● **ABOUT THIS TASK**
All lines below are to be output exactly as they stand.

● **EXTRACTED INFORMATION**
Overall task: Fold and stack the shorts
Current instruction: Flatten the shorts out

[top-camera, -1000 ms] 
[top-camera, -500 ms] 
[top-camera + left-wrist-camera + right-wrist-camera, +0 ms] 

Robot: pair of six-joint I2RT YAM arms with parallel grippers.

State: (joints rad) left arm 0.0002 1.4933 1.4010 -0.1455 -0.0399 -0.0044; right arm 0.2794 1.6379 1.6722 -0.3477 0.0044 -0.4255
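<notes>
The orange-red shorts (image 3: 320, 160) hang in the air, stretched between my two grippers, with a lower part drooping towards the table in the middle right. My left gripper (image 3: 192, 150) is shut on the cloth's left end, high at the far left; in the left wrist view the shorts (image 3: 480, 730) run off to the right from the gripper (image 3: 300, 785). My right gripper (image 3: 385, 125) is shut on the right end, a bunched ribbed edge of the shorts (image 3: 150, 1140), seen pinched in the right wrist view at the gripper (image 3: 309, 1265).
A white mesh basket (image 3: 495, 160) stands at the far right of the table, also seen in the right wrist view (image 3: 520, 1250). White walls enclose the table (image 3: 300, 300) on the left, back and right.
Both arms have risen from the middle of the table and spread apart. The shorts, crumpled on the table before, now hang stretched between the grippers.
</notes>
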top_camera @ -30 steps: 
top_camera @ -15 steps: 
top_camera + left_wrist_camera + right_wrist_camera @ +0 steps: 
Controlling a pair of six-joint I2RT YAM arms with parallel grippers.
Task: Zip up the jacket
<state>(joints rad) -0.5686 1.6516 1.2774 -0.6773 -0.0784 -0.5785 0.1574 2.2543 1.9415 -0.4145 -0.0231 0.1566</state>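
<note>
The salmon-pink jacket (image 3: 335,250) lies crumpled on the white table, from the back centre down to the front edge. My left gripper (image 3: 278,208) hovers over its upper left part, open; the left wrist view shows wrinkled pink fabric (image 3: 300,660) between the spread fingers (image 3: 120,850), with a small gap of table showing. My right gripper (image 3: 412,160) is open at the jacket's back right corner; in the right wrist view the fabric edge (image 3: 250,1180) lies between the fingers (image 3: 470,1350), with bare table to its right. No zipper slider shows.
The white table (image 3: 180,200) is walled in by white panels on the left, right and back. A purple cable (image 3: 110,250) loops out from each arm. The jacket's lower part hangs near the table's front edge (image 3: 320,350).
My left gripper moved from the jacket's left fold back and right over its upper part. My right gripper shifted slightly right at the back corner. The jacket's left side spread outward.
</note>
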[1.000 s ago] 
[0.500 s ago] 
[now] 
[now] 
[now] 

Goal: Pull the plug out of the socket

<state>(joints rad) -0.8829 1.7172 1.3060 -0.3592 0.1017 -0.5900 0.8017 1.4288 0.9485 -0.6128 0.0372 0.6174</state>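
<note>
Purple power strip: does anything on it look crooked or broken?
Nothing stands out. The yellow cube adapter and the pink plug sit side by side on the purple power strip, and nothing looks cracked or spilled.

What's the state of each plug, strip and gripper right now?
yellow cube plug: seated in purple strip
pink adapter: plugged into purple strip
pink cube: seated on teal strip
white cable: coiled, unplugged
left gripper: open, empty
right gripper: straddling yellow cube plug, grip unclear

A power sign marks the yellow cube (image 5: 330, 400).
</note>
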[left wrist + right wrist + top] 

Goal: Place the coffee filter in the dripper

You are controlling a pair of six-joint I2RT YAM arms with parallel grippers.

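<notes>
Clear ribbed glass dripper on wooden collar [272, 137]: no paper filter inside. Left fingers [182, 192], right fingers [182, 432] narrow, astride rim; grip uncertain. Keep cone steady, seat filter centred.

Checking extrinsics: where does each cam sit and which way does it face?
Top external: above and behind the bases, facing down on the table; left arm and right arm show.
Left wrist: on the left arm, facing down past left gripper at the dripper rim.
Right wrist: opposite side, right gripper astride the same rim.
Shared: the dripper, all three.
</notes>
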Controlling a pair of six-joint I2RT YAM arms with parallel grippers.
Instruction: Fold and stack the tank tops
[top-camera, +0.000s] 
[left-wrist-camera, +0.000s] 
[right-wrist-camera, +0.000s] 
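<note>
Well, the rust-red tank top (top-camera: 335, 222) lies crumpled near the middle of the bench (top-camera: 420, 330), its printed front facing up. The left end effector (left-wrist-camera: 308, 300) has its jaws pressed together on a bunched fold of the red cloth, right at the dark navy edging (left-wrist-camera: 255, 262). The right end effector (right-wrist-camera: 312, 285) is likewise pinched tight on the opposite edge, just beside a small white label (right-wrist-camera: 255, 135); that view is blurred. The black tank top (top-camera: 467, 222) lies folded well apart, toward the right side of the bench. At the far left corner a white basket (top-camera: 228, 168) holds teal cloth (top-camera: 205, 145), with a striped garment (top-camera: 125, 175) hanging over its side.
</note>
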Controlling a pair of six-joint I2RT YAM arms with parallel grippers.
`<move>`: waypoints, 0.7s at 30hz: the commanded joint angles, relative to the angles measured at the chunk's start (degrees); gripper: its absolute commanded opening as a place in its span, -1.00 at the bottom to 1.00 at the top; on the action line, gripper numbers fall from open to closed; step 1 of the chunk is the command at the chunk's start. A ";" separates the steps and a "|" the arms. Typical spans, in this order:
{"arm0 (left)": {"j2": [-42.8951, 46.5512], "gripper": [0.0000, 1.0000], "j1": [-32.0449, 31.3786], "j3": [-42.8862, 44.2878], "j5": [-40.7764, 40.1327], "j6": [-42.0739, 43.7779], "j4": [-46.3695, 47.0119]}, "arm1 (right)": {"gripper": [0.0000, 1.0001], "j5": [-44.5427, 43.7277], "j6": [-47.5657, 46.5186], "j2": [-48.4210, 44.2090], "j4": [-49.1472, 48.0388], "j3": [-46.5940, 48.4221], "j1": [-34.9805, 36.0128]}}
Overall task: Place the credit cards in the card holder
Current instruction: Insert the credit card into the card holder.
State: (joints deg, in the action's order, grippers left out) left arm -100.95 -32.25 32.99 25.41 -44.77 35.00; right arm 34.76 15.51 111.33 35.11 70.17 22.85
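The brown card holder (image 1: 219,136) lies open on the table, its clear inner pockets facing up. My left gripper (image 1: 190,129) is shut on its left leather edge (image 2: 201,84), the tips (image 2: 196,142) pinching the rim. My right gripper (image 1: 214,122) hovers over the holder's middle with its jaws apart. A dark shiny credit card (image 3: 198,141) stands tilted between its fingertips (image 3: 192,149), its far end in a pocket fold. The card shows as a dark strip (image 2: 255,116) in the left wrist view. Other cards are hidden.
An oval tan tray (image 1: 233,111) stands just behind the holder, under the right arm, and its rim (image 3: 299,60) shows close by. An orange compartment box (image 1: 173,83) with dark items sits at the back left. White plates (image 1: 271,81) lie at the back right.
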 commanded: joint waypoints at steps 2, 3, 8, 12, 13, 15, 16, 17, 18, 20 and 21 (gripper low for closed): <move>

● **RESPONSE TO THE EXERCISE**
Overall task: Fold and stack the shorts
Current instruction: Flatten the shorts out

[top-camera, -1000 ms] 
[top-camera, -500 ms] 
[top-camera + left-wrist-camera + right-wrist-camera, +0 ms] 

Robot: pair of six-joint I2RT YAM arms with parallel grippers.

State: (joints rad) left arm 0.0002 1.4933 1.4010 -0.1455 -0.0399 -0.0044; right arm 0.2794 1.6379 1.6722 -0.3477 0.0044 -0.4255
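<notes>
The orange-red shorts (image 3: 320, 160) hang in the air, stretched between my two grippers, with a lower part drooping towards the table in the middle right. My left gripper (image 3: 192, 150) is shut on the cloth's left end, high at the far left; in the left wrist view the shorts (image 3: 480, 730) run off to the right from the gripper (image 3: 300, 785). My right gripper (image 3: 385, 125) is shut on the right end, a bunched ribbed edge of the shorts (image 3: 150, 1140), seen pinched in the right wrist view at the gripper (image 3: 309, 1265).
A white mesh basket (image 3: 495, 160) stands at the far right of the table, also seen in the right wrist view (image 3: 520, 1250). White walls enclose the table (image 3: 300, 300) on the left, back and right.
Both arms have risen from the middle of the table and spread apart. The shorts, crumpled on the table before, now hang stretched between the grippers.
</notes>
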top_camera @ -30 steps: 
top_camera @ -15 steps: 
top_camera + left_wrist_camera + right_wrist_camera @ +0 steps: 
Controlling a pair of six-joint I2RT YAM arms with parallel grippers.
Task: Zip up the jacket
<state>(joints rad) -0.5686 1.6516 1.2774 -0.6773 -0.0784 -0.5785 0.1574 2.2543 1.9415 -0.4145 -0.0231 0.1566</state>
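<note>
The salmon-pink jacket (image 3: 335,250) lies crumpled on the white table, from the back centre down to the front edge. My left gripper (image 3: 278,208) hovers over its upper left part, open; the left wrist view shows wrinkled pink fabric (image 3: 300,660) between the spread fingers (image 3: 120,850), with a small gap of table showing. My right gripper (image 3: 412,160) is open at the jacket's back right corner; in the right wrist view the fabric edge (image 3: 250,1180) lies between the fingers (image 3: 470,1350), with bare table to its right. No zipper slider shows.
The white table (image 3: 180,200) is walled in by white panels on the left, right and back. A purple cable (image 3: 110,250) loops out from each arm. The jacket's lower part hangs near the table's front edge (image 3: 320,350).
My left gripper moved from the jacket's left fold back and right over its upper part. My right gripper shifted slightly right at the back corner. The jacket's left side spread outward.
</note>
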[1.000 s ago] 
[0.500 s ago] 
[now] 
[now] 
[now] 

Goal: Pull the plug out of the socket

<state>(joints rad) -0.8829 1.7172 1.3060 -0.3592 0.1017 -0.5900 0.8017 1.4288 0.9485 -0.6128 0.0372 0.6174</state>
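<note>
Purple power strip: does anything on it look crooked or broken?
Nothing stands out. The yellow cube adapter and the pink plug sit side by side on the purple power strip, and nothing looks cracked or spilled.

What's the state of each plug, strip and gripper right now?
yellow cube plug: seated in purple strip
pink adapter: plugged into purple strip
pink cube: seated on teal strip
white cable: coiled, unplugged
left gripper: open, empty
right gripper: straddling yellow cube plug, grip unclear

A power sign marks the yellow cube (image 5: 330, 400).
</note>
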[left wrist + right wrist + top] 

Goal: Place the coffee filter in the dripper

You are controlling a pair of six-joint I2RT YAM arms with parallel grippers.

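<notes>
Clear ribbed glass dripper on wooden collar [272, 137]: no paper filter inside. Left fingers [182, 192], right fingers [182, 432] narrow, astride rim; grip uncertain. Keep cone steady, seat filter centred.

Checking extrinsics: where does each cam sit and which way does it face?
Top external: above and behind the bases, facing down on the table; left arm and right arm show.
Left wrist: on the left arm, facing down past left gripper at the dripper rim.
Right wrist: opposite side, right gripper astride the same rim.
Shared: the dripper, all three.
</notes>
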Controlling a pair of six-joint I2RT YAM arms with parallel grippers.
Instruction: Fold and stack the tank tops
[top-camera, +0.000s] 
[left-wrist-camera, +0.000s] 
[right-wrist-camera, +0.000s] 
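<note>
Well, the rust-red tank top (top-camera: 335, 222) lies crumpled near the middle of the bench (top-camera: 420, 330), its printed front facing up. The left end effector (left-wrist-camera: 308, 300) has its jaws pressed together on a bunched fold of the red cloth, right at the dark navy edging (left-wrist-camera: 255, 262). The right end effector (right-wrist-camera: 312, 285) is likewise pinched tight on the opposite edge, just beside a small white label (right-wrist-camera: 255, 135); that view is blurred. The black tank top (top-camera: 467, 222) lies folded well apart, toward the right side of the bench. At the far left corner a white basket (top-camera: 228, 168) holds teal cloth (top-camera: 205, 145), with a striped garment (top-camera: 125, 175) hanging over its side.
</note>
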Controlling a pair of six-joint I2RT YAM arms with parallel grippers.
`<move>`: waypoints, 0.7s at 30hz: the commanded joint angles, relative to the angles measured at the chunk's start (degrees); gripper: its absolute commanded opening as a place in its span, -1.00 at the bottom to 1.00 at the top; on the action line, gripper numbers fall from open to closed; step 1 of the chunk is the command at the chunk's start. A ";" separates the steps and a "|" the arms. Typical spans, in this order:
{"arm0 (left)": {"j2": [-42.8951, 46.5512], "gripper": [0.0000, 1.0000], "j1": [-32.0449, 31.3786], "j3": [-42.8862, 44.2878], "j5": [-40.7764, 40.1327], "j6": [-42.0739, 43.7779], "j4": [-46.3695, 47.0119]}, "arm1 (right)": {"gripper": [0.0000, 1.0001], "j5": [-44.5427, 43.7277], "j6": [-47.5657, 46.5186], "j2": [-48.4210, 44.2090], "j4": [-49.1472, 48.0388], "j3": [-46.5940, 48.4221], "j1": [-34.9805, 36.0128]}}
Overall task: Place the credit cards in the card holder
Current instruction: Insert the credit card into the card holder.
State: (joints deg, in the action's order, grippers left out) left arm -100.95 -32.25 32.99 25.41 -44.77 35.00; right arm 34.76 15.51 111.33 35.11 70.17 22.85
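The brown card holder (image 1: 219,136) lies open on the table, its clear inner pockets facing up. My left gripper (image 1: 190,129) is shut on its left leather edge (image 2: 201,84), the tips (image 2: 196,142) pinching the rim. My right gripper (image 1: 214,122) hovers over the holder's middle with its jaws apart. A dark shiny credit card (image 3: 198,141) stands tilted between its fingertips (image 3: 192,149), its far end in a pocket fold. The card shows as a dark strip (image 2: 255,116) in the left wrist view. Other cards are hidden.
An oval tan tray (image 1: 233,111) stands just behind the holder, under the right arm, and its rim (image 3: 299,60) shows close by. An orange compartment box (image 1: 173,83) with dark items sits at the back left. White plates (image 1: 271,81) lie at the back right.
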 commanded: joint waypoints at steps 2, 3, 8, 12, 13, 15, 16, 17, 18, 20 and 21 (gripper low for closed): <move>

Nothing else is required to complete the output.